Exercise prompt
The listing has to be given again in full and exactly.

-------- The data --------

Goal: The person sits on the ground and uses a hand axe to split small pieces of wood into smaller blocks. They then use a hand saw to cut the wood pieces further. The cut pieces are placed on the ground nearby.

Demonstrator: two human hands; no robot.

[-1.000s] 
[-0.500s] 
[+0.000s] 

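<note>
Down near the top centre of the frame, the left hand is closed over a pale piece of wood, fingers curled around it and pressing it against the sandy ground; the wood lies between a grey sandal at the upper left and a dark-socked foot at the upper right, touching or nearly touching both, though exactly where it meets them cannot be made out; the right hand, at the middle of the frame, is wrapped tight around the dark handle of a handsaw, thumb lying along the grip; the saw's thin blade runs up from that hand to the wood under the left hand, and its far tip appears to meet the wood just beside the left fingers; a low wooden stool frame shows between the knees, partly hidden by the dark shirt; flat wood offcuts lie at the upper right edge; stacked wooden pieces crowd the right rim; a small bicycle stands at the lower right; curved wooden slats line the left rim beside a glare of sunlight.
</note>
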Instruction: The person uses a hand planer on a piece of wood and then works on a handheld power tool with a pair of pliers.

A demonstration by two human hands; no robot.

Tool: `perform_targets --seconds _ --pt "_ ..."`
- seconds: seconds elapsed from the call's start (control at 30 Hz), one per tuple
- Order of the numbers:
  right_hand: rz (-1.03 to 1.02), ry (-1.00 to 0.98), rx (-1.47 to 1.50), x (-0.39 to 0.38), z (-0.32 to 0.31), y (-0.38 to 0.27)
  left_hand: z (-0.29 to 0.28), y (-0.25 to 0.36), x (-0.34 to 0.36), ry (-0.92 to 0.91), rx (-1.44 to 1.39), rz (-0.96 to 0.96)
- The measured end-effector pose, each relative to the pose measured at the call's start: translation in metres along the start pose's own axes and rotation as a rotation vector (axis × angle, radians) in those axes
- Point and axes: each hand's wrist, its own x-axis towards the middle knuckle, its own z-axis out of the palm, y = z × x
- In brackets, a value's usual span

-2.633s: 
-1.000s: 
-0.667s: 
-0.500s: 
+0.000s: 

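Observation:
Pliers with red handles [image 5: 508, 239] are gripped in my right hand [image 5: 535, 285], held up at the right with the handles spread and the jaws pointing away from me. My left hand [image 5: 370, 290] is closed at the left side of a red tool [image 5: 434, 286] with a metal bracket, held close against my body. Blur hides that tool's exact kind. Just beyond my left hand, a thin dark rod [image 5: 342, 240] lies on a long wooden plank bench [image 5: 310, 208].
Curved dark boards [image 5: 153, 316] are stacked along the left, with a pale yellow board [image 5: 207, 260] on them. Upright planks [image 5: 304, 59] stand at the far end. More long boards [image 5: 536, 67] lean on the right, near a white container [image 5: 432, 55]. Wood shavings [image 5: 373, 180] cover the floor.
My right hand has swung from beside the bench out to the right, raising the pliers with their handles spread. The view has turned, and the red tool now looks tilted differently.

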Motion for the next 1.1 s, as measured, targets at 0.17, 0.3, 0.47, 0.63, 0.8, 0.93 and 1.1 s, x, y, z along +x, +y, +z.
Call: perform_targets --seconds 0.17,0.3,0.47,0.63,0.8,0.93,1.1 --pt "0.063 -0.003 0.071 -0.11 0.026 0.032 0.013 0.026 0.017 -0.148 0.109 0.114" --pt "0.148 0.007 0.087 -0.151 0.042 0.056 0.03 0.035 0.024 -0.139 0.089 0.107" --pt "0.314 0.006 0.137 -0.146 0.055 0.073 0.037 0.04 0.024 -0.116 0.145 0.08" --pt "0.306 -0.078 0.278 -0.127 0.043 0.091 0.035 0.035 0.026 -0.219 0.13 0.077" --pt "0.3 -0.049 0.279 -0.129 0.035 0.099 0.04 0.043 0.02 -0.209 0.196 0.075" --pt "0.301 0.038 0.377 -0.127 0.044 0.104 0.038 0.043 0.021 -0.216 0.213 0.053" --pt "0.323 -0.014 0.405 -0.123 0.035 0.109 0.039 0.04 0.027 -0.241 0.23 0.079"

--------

Worked solution
Goal: The person sits on the ground and uses a hand axe to split small pieces of wood into smaller blocks. They then use a hand saw to cut the wood pieces further. The cut pieces are placed on the ground nearby.

Demonstrator: two human hands; no robot.

[-1.000s] 
[-0.500s] 
[+0.000s] 

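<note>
Down near the top centre of the frame, the left hand is closed over a pale piece of wood, fingers curled around it and pressing it against the sandy ground; the wood lies between a grey sandal at the upper left and a dark-socked foot at the upper right, touching or nearly touching both, though exactly where it meets them cannot be made out; the right hand, at the middle of the frame, is wrapped tight around the dark handle of a handsaw, thumb lying along the grip; the saw's thin blade runs up from that hand to the wood under the left hand, and its far tip appears to meet the wood just beside the left fingers; a low wooden stool frame shows between the knees, partly hidden by the dark shirt; flat wood offcuts lie at the upper right edge; stacked wooden pieces crowd the right rim; a small bicycle stands at the lower right; curved wooden slats line the left rim beside a glare of sunlight.
</note>
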Instruction: The person uses a hand planer on a piece of wood and then works on a handheld power tool with a pair of pliers.

A demonstration by two human hands; no robot.

Tool: `perform_targets --seconds _ --pt "_ ..."`
- seconds: seconds elapsed from the call's start (control at 30 Hz), one per tuple
- Order of the numbers:
  right_hand: rz (-1.03 to 1.02), ry (-1.00 to 0.98), rx (-1.47 to 1.50), x (-0.39 to 0.38), z (-0.32 to 0.31), y (-0.38 to 0.27)
  left_hand: z (-0.29 to 0.28), y (-0.25 to 0.36), x (-0.34 to 0.36), ry (-0.92 to 0.91), rx (-1.44 to 1.39), rz (-0.96 to 0.96)
- The measured end-effector pose, each relative to the pose measured at the call's start: translation in metres along the start pose's own axes and rotation as a rotation vector (axis × angle, radians) in those axes
- Point and axes: each hand's wrist, its own x-axis towards the middle knuckle, its own z-axis out of the palm, y = z × x
- In brackets, a value's usual span

-2.633s: 
-1.000s: 
-0.667s: 
-0.500s: 
+0.000s: 

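Observation:
Pliers with red handles [image 5: 508, 239] are gripped in my right hand [image 5: 535, 285], held up at the right with the handles spread and the jaws pointing away from me. My left hand [image 5: 370, 290] is closed at the left side of a red tool [image 5: 434, 286] with a metal bracket, held close against my body. Blur hides that tool's exact kind. Just beyond my left hand, a thin dark rod [image 5: 342, 240] lies on a long wooden plank bench [image 5: 310, 208].
Curved dark boards [image 5: 153, 316] are stacked along the left, with a pale yellow board [image 5: 207, 260] on them. Upright planks [image 5: 304, 59] stand at the far end. More long boards [image 5: 536, 67] lean on the right, near a white container [image 5: 432, 55]. Wood shavings [image 5: 373, 180] cover the floor.
My right hand has swung from beside the bench out to the right, raising the pliers with their handles spread. The view has turned, and the red tool now looks tilted differently.
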
Motion for the next 1.1 s, as measured, targets at 0.17, 0.3, 0.47, 0.63, 0.8, 0.93 and 1.1 s, x, y, z along +x, +y, +z.
Call: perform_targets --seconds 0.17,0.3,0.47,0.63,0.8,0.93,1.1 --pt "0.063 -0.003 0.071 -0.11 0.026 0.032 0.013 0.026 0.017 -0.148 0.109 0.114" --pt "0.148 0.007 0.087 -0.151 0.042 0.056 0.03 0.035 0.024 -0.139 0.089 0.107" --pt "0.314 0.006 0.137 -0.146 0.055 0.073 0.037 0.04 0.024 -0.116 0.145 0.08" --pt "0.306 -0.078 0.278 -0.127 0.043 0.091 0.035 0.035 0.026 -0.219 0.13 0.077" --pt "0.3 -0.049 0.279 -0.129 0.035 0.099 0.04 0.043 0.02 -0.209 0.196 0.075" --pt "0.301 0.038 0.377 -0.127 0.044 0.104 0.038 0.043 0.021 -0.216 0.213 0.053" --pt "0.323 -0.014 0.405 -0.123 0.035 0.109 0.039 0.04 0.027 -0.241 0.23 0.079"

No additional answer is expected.